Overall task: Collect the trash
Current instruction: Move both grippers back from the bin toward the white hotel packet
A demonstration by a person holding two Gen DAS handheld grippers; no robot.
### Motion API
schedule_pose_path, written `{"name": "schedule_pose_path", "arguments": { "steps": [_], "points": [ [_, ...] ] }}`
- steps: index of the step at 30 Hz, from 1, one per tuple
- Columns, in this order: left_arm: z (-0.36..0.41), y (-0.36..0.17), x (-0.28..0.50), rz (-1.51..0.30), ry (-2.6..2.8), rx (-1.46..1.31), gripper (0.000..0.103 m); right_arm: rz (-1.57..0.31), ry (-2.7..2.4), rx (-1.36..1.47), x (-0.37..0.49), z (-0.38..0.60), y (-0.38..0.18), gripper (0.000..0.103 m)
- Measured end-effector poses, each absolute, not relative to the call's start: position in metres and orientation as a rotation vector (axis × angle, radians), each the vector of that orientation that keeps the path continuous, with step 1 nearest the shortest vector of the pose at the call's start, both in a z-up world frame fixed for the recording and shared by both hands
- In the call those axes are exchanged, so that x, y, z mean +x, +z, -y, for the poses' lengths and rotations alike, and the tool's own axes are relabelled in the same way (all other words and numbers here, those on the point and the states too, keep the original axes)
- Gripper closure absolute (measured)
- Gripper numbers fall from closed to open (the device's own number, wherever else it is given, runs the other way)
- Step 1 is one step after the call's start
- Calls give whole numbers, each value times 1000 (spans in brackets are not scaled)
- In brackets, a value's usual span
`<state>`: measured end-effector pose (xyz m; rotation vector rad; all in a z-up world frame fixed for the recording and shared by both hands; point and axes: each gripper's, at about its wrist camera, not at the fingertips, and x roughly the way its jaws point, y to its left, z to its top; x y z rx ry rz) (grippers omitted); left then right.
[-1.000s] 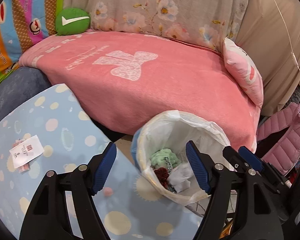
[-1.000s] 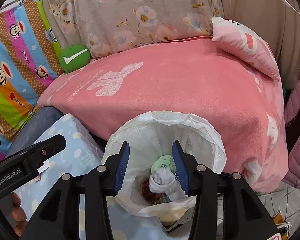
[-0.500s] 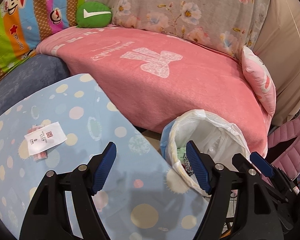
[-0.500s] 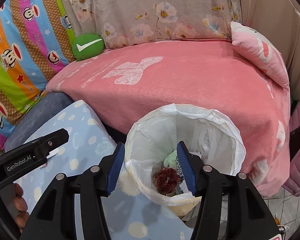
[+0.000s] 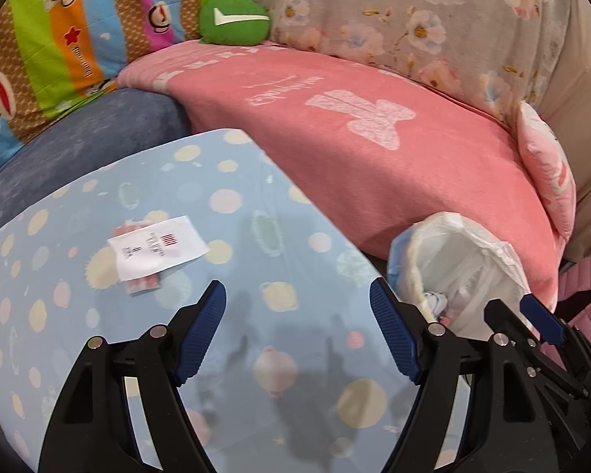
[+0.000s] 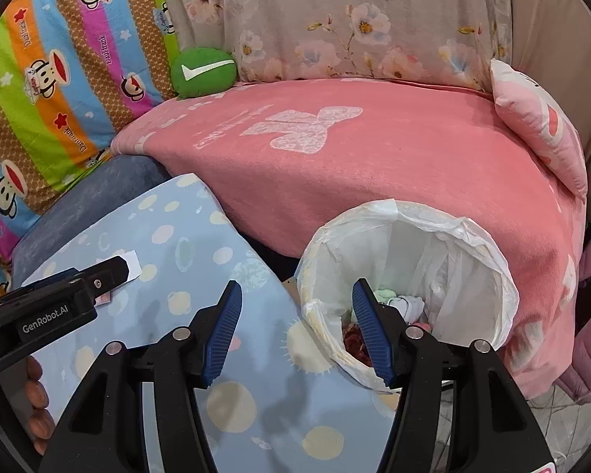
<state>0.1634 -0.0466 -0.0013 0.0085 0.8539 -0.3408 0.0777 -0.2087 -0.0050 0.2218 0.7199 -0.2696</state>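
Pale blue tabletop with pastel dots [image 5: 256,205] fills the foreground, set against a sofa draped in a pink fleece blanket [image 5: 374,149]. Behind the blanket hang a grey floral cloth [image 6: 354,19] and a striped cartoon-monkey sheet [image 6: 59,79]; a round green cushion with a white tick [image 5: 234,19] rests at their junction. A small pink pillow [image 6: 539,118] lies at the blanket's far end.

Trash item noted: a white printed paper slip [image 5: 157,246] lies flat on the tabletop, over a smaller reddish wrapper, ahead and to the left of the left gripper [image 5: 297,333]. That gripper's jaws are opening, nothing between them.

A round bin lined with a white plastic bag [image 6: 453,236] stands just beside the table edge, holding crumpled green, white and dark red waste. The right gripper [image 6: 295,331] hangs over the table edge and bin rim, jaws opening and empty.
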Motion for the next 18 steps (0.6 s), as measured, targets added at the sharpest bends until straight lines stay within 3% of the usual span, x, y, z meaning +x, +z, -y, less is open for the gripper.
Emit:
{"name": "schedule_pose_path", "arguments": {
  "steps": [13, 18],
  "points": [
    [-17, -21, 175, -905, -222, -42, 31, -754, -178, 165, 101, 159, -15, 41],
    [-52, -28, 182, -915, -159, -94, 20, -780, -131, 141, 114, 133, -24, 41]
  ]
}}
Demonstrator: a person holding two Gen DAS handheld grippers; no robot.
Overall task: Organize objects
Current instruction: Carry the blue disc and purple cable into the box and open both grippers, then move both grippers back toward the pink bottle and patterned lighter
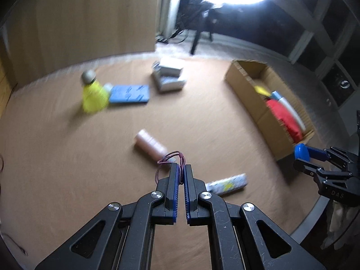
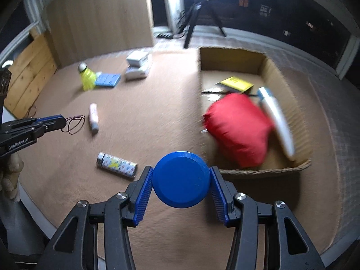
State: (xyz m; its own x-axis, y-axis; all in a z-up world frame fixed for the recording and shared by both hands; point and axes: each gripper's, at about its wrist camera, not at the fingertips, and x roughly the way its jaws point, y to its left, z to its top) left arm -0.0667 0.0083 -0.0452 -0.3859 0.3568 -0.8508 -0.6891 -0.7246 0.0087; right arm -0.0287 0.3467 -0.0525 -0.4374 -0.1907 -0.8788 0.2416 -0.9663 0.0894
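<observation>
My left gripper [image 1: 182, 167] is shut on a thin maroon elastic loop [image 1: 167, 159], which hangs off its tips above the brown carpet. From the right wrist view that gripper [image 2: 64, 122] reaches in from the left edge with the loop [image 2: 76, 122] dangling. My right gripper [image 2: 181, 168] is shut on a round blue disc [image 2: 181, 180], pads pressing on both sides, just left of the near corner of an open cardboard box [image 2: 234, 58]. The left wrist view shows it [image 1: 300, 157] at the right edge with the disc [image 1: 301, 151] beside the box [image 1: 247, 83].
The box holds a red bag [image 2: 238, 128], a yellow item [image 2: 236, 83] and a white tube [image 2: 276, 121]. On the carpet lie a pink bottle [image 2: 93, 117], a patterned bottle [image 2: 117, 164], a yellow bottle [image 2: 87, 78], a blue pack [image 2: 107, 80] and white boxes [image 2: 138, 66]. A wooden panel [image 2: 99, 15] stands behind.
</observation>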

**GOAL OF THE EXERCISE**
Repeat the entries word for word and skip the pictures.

**REPLY**
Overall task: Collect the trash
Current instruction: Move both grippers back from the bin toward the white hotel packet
A demonstration by a person holding two Gen DAS handheld grippers; no robot.
### Motion API
schedule_pose_path, written `{"name": "schedule_pose_path", "arguments": { "steps": [_], "points": [ [_, ...] ] }}`
- steps: index of the step at 30 Hz, from 1, one per tuple
- Columns, in this order: left_arm: z (-0.36..0.41), y (-0.36..0.17), x (-0.28..0.50), rz (-1.51..0.30), ry (-2.6..2.8), rx (-1.46..1.31), gripper (0.000..0.103 m); right_arm: rz (-1.57..0.31), ry (-2.7..2.4), rx (-1.36..1.47), x (-0.37..0.49), z (-0.38..0.60), y (-0.38..0.18), gripper (0.000..0.103 m)
- Measured end-effector poses, each absolute, not relative to the call's start: position in metres and orientation as a rotation vector (axis × angle, radians), each the vector of that orientation that keeps the path continuous, with step 1 nearest the shortest vector of the pose at the call's start, both in a z-up world frame fixed for the recording and shared by both hands
- In the call those axes are exchanged, so that x, y, z mean +x, +z, -y, for the poses' lengths and rotations alike, and the tool's own axes are relabelled in the same way (all other words and numbers here, those on the point and the states too, keep the original axes)
- Gripper closure absolute (measured)
- Gripper numbers fall from closed to open (the device's own number, wherever else it is given, runs the other way)
- Step 1 is one step after the call's start
- Calls give whole numbers, each value times 1000 (spans in brackets are not scaled)
- In brackets, a value's usual span
`<state>`: measured end-effector pose (xyz m; rotation vector rad; all in a z-up world frame fixed for the recording and shared by both hands; point and axes: each gripper's, at about its wrist camera, not at the fingertips, and x roughly the way its jaws point, y to its left, z to its top; x y z rx ry rz) (grippers omitted); left then right.
[-1.000s] 
[-1.000s] 
[-0.500s] 
[-0.500s] 
[+0.000s] 
[+0.000s] 
<state>0.1634 -0.0466 -0.0013 0.0085 0.8539 -0.3408 0.0777 -0.2087 -0.0050 0.2218 0.7199 -0.2696</state>
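Pale blue tabletop with pastel dots [image 5: 256,205] fills the foreground, set against a sofa draped in a pink fleece blanket [image 5: 374,149]. Behind the blanket hang a grey floral cloth [image 6: 354,19] and a striped cartoon-monkey sheet [image 6: 59,79]; a round green cushion with a white tick [image 5: 234,19] rests at their junction. A small pink pillow [image 6: 539,118] lies at the blanket's far end.

Trash item noted: a white printed paper slip [image 5: 157,246] lies flat on the tabletop, over a smaller reddish wrapper, ahead and to the left of the left gripper [image 5: 297,333]. That gripper's jaws are opening, nothing between them.

A round bin lined with a white plastic bag [image 6: 453,236] stands just beside the table edge, holding crumpled green, white and dark red waste. The right gripper [image 6: 295,331] hangs over the table edge and bin rim, jaws opening and empty.
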Motion for the next 18 steps (0.6 s), as measured, targets added at the sharpest bends until straight lines stay within 3% of the usual span, x, y, z meaning +x, +z, -y, less is open for the gripper.
Emit:
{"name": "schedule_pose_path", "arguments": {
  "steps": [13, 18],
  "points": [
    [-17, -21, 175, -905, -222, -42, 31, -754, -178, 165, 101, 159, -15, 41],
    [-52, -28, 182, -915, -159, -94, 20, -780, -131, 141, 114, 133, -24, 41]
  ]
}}
Demonstrator: a person holding two Gen DAS handheld grippers; no robot.
Overall task: Organize objects
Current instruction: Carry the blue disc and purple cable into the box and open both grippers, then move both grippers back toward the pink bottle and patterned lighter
State: (xyz m; its own x-axis, y-axis; all in a z-up world frame fixed for the recording and shared by both hands; point and axes: each gripper's, at about its wrist camera, not at the fingertips, and x roughly the way its jaws point, y to its left, z to its top) left arm -0.0667 0.0083 -0.0452 -0.3859 0.3568 -0.8508 -0.6891 -0.7246 0.0087; right arm -0.0287 0.3467 -0.0525 -0.4374 -0.1907 -0.8788 0.2416 -0.9663 0.0894
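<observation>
My left gripper [image 1: 182, 167] is shut on a thin maroon elastic loop [image 1: 167, 159], which hangs off its tips above the brown carpet. From the right wrist view that gripper [image 2: 64, 122] reaches in from the left edge with the loop [image 2: 76, 122] dangling. My right gripper [image 2: 181, 168] is shut on a round blue disc [image 2: 181, 180], pads pressing on both sides, just left of the near corner of an open cardboard box [image 2: 234, 58]. The left wrist view shows it [image 1: 300, 157] at the right edge with the disc [image 1: 301, 151] beside the box [image 1: 247, 83].
The box holds a red bag [image 2: 238, 128], a yellow item [image 2: 236, 83] and a white tube [image 2: 276, 121]. On the carpet lie a pink bottle [image 2: 93, 117], a patterned bottle [image 2: 117, 164], a yellow bottle [image 2: 87, 78], a blue pack [image 2: 107, 80] and white boxes [image 2: 138, 66]. A wooden panel [image 2: 99, 15] stands behind.
</observation>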

No further work remains on this exercise.